В 1549 году погиб Мацудайра Хиротада, отец Иэясу. Его зарезал собственный охранник. Мацудайра оказались без головы. Их протектор Имагава Ёсимото, направил в их резиденцию своего генерала, которого назначил тамошним кастеляном. Тот обещал вырвать Иэясу у Оды и поставить его новым главой рода. Такая возможность представилась через три года, когда Ода Нобухидэ скончался от язвы, а его род захлестнули внутренние распри. Войска Имагава взяли штурмом пограничный вражеский замок, в котором захватили живьём сына покойного Нобухидэ, Оду Нобухиро[en]. Противники договорились обменять последнего на девятилетнего Иэясу. Вассалы семьи Мацудайра были очень рады возвращению нового хозяина, однако Имагава Ёсимото обманул их ожидания, забрав Иэясу в свою цитадель[en] в городе Сунпу. Фактически тот снова стал политическим заложником.

Во время пребывания Иэясу в Сумпу Имагава планировали превратить его в верного вассала, ликвидировав формальную автономию его владений. В 1556 году Имагава Ёсимото стал его приёмным отцом, проведя церемонию совершеннолетия для молодого заложника. Иэясу получил имя Мацудайра Дзиро Мотонобу. В следующем году его фактический сюзерен заставил его жениться на своей племяннице и даровал ему новое имя Мотоясу. Ещё через год Имагава поручил Иэясу войска, с которыми он успешно выиграл свою первую битву, захватив замок Терабе на западной границе.

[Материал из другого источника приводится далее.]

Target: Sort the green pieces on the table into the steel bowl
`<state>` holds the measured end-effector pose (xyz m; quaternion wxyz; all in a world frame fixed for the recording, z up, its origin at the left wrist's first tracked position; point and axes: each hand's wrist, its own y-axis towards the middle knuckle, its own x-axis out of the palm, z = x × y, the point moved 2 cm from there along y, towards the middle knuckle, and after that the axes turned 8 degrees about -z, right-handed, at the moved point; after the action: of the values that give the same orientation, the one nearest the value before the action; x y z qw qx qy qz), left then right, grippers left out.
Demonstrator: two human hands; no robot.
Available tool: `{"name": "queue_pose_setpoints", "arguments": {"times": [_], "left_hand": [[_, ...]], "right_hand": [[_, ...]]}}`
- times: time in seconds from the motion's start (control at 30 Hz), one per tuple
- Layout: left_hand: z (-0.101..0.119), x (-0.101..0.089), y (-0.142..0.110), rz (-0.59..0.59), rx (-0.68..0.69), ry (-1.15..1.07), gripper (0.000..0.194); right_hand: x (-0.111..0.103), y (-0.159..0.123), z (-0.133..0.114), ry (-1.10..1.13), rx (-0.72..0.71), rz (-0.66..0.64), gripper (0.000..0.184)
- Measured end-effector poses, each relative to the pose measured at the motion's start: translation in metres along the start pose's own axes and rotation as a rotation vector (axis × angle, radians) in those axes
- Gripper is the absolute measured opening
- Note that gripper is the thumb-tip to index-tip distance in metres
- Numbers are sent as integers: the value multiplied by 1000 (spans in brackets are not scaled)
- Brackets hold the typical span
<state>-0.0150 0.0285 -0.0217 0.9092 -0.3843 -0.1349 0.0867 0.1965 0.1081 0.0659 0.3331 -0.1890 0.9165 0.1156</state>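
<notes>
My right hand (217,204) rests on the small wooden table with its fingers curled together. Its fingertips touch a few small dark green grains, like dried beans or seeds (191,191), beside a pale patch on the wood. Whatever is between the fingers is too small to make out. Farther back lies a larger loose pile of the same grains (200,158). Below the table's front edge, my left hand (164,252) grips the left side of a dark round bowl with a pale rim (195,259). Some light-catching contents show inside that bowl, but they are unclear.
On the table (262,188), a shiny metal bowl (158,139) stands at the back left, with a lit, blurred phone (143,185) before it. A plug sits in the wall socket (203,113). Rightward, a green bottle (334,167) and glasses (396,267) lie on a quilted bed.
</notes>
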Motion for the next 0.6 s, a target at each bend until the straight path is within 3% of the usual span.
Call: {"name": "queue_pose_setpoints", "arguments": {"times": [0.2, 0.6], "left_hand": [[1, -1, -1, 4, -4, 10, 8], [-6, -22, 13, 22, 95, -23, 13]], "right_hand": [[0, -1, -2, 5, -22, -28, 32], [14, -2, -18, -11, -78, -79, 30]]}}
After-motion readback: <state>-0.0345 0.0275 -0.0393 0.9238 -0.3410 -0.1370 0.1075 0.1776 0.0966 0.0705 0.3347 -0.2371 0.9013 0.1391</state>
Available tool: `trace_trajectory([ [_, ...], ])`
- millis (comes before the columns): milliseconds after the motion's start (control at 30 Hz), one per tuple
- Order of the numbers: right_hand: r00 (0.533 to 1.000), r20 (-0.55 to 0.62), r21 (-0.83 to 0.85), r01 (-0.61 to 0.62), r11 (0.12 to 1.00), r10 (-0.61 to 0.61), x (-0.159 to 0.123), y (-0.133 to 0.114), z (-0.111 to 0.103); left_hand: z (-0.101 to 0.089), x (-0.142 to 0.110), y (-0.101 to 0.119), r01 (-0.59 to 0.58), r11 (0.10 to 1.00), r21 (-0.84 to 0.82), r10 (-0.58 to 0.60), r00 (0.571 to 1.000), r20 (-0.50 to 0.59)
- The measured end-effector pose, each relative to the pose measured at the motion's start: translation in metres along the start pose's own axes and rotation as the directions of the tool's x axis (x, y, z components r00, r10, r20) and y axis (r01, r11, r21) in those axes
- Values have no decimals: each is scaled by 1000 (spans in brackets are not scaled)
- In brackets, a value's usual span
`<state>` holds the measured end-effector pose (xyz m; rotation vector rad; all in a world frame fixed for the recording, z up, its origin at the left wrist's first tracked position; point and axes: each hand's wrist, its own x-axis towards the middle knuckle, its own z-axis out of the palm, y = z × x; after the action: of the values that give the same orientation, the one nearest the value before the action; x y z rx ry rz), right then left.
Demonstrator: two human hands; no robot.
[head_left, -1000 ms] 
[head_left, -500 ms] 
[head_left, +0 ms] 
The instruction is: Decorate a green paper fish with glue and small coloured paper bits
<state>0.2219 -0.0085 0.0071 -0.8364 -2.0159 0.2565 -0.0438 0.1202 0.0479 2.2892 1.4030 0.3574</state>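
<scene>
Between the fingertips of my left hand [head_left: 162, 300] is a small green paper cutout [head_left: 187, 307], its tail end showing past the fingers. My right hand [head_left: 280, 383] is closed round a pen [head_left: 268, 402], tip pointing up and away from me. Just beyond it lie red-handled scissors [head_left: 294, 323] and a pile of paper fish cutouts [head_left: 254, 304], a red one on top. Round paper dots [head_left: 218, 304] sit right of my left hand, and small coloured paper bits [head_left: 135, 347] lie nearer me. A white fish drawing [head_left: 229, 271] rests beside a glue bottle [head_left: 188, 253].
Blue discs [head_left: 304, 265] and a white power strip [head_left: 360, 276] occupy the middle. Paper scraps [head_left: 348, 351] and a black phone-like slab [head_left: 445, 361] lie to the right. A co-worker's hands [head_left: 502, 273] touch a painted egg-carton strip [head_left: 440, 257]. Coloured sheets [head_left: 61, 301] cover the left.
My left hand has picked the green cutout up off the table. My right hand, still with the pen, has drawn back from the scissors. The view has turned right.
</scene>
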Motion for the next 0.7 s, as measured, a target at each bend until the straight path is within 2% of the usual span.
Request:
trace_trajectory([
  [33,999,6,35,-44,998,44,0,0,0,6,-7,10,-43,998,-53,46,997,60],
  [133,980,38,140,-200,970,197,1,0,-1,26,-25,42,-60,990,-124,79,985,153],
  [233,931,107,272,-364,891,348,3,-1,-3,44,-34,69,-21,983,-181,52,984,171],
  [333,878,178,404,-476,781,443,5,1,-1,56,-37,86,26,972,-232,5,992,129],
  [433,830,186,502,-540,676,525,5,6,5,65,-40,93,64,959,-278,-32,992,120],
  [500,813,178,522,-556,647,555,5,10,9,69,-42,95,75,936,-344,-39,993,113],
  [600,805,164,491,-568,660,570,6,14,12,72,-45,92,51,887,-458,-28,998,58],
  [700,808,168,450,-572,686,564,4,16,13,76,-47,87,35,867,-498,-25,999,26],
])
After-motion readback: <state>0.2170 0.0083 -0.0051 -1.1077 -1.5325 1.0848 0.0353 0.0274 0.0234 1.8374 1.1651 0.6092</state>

Годы пребывания будущего сёгуна в Сумпу не были «периодом страданий и тоски». Хотя он попал туда как заложник, Имагава относились к нему как к члену семьи. Иэясу получил лучшее по тогдашним меркам образование от стратега Охара Юсая, и стал, благодаря браку, родственником Имагава Ёсимото.

В союзе с Одой Нобунагой

В 1560 году (3-м году эры Эйроку) Имагава Ёсимото, двинулся с огромной армией на запад и вторгся в земли Оды Нобунаги. Авангард агрессоров составляли отряды Иэясу. Он захватил вражеский замок Одака и ряд пограничных фортов, в которых разместил свои силы. Иэясу ожидал дальнейших распоряжений от главнокомандующего, но не дождался. Он получил срочное сообщение, что его сюзерен Имагава Ёсимото погиб от молниеносной атаки гвардейцев Оды в битве при Окэхадзаме.

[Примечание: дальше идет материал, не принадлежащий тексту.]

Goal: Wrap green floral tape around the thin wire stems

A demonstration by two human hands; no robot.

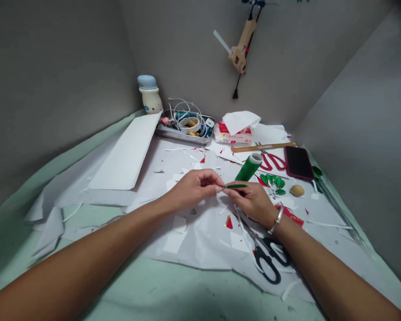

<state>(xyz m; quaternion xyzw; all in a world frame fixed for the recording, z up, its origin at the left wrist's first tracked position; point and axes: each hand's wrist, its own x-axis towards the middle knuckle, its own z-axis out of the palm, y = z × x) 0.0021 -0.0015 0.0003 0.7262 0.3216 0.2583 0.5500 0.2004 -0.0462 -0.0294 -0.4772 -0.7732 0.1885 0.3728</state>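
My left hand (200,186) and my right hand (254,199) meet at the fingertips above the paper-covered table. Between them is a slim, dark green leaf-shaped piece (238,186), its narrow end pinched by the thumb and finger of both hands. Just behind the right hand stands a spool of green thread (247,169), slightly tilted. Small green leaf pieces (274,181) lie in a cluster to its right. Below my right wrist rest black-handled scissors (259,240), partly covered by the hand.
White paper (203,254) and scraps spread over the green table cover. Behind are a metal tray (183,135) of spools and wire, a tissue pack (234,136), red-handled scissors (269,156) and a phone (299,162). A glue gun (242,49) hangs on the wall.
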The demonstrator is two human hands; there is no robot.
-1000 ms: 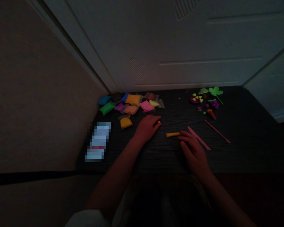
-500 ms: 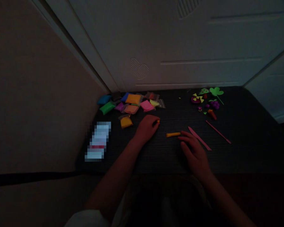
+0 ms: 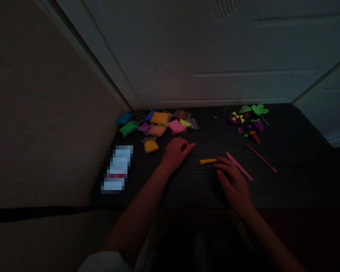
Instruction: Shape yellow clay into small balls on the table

Эта смерть стала поводом для Иэясу провозгласить независимость. Ему удалось безопасно вывести из Сунпу свою жену и сына, и захватить родовой замок Окадзаки. В 1561 году Иэясу открыто выступил против Имагава, взяв штурмом один из их фортов. Следующий, 1562 года (5-м году эры Эйроку) он заключил союз с Ода Нобунагой, по которому обещал воевать с врагами на востоке. Ещё через год, в знак полного разрыва с родом Имагава, он изменил своё имя на Мацудайра Иэясу.

Первоочередной задачей для Иэясу стало создание собственной администрации и восстановление экономики в провинции Микава (совр. префектура Айти). Однако ему помешали буддистские общины, которые не захотели признавать его власть. Война с ними продолжалась с 1564 по 1566 года и закончилась полной победой Иэясу. Объединив земли провинции, он получил от императорского двора титул Микава но ками (Защитник Микава) и изменил свою фамилию на Токугава, потомков древнего рода Минамото.

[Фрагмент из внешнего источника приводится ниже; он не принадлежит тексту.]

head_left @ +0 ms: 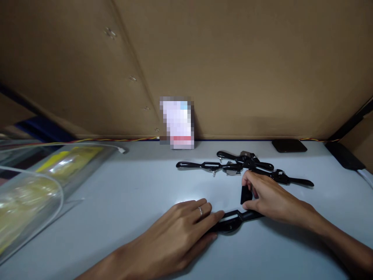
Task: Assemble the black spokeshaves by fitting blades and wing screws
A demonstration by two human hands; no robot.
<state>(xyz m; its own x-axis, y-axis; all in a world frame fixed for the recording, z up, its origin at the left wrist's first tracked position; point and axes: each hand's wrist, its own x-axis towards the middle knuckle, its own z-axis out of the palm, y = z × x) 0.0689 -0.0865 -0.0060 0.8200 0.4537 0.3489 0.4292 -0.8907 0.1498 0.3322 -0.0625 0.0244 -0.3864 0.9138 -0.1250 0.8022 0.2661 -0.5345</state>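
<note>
Near me on the table lies a black spokeshave body [231,224], its long slot showing. My left hand [189,223], with a ring on one finger, is closed over its left handle. Between thumb and fingers of my right hand [264,194] is a small flat black plate [246,195], tilted up just above the right handle. Farther back lie three more black spokeshaves: one at the left [210,165], another behind it [244,159], and a third [281,177] to the right, partly hidden by my right hand. Small metal blades and screws show on or beside them.
A pixelated upright screen [179,122] leans against the cardboard wall [247,70]. A dark phone-like slab [289,146] lies at the back right, near a black object [345,155]. Clear plastic with yellow packets [49,182] and a white cable [121,149] occupy the left side.
</note>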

В 1568 году (11-м году эры Эйроку) Иэясу заключил союз с северным соседом, родом Такэда, против рода Имагава. В том же году он принял участие в походе Оды Нобунаги на Киото, помог Асикага Ёсиаки занять должность сёгуна.

В 1570 году (1 году Гэнки) Токугава смог захватить большую часть провинции Тотоми (совр. префектура Сидзуока), которая принадлежала роду Имагава. Последний капитулировал перед победителем и скрылся с японской политической карты. Токугава перенёс в новые владения свою резиденцию, построив замок в месте Хамамацу. Несмотря на внутренние проблемы, он лично вместе с двумя третями имеющегося войска отправился на помощь Оде Нобунаге и победил силы Асакура и Адзаи в битве при Анэгава.

Война с родом Такэда

К 1569 году (11-м году эры Эйроку) Иэясу находился в союзнических отношениях с председателем рода Такэда, Такэдой Сингэном. Они совместно разделили владения рода Имагава. Провинция Тотоми (западная часть современной префектуры Сидзуока) отошла к Иэясу, а провинция Суруга (восточная часть современной префектуры Сидзуока) — к Сингэну. Однако род Такэда вынашивал планы захватить Киото. Существование рода Токугава мешало им реализовать этот план, поэтому было решено уничтожить его. В том же году, заручившись военной поддержкой соседей на востоке, армия рода Такэда вторглась во владение Иэясу.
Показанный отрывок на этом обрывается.